Description of the task:
From the data that follows, copy every line holding the string "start".

________________________________________

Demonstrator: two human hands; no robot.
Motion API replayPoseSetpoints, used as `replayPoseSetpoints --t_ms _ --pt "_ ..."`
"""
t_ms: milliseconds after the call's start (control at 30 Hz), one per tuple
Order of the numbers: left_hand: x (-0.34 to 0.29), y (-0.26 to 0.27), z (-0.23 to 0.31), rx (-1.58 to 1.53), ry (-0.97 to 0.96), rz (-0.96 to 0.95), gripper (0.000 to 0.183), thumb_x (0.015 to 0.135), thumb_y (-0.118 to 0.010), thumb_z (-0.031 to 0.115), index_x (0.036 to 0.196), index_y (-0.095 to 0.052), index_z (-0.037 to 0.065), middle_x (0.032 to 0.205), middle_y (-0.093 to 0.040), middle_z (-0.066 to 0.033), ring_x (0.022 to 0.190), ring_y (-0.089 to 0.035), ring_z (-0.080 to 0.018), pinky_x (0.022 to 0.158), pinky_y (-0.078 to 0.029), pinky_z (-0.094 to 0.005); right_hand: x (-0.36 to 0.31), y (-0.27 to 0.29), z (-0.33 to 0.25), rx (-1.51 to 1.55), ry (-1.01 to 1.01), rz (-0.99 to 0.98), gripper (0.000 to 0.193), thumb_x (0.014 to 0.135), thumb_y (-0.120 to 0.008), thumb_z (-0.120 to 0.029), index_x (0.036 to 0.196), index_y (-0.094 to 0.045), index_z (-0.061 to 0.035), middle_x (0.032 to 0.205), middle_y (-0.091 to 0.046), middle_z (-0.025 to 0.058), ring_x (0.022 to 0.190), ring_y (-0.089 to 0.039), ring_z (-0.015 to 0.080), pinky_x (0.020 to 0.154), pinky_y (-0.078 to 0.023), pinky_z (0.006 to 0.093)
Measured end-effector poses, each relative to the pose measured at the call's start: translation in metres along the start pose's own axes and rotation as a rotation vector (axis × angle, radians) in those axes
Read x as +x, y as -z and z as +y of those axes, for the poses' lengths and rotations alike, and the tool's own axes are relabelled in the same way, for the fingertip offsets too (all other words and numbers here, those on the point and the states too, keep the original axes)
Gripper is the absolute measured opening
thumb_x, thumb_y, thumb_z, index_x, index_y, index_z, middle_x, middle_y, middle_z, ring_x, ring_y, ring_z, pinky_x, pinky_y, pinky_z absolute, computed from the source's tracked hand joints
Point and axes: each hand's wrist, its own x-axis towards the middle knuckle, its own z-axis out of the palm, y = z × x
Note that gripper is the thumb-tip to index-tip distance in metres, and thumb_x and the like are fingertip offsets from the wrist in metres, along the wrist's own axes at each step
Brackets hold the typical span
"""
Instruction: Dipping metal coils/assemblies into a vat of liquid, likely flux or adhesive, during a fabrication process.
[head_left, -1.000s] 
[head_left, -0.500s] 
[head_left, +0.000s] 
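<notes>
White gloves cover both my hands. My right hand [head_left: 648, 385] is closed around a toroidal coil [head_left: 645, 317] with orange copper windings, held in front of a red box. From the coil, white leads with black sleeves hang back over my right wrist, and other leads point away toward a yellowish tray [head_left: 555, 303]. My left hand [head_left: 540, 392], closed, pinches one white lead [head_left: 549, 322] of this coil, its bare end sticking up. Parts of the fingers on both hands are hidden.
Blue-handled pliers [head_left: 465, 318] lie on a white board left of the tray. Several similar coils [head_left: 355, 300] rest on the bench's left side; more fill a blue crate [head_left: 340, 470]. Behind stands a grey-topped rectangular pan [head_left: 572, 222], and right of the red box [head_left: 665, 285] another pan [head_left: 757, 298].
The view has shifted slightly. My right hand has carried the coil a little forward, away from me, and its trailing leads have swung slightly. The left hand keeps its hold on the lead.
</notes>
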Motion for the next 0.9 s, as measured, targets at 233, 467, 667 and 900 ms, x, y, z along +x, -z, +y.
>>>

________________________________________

Written answer:
t_ms: milliseconds after the call's start (control at 30 Hz), one per tuple
Measured end-effector poses, each relative to the pose measured at the call's start: translation in metres along the start pose's own axes and rotation as a rotation vector (axis × angle, radians) in those axes

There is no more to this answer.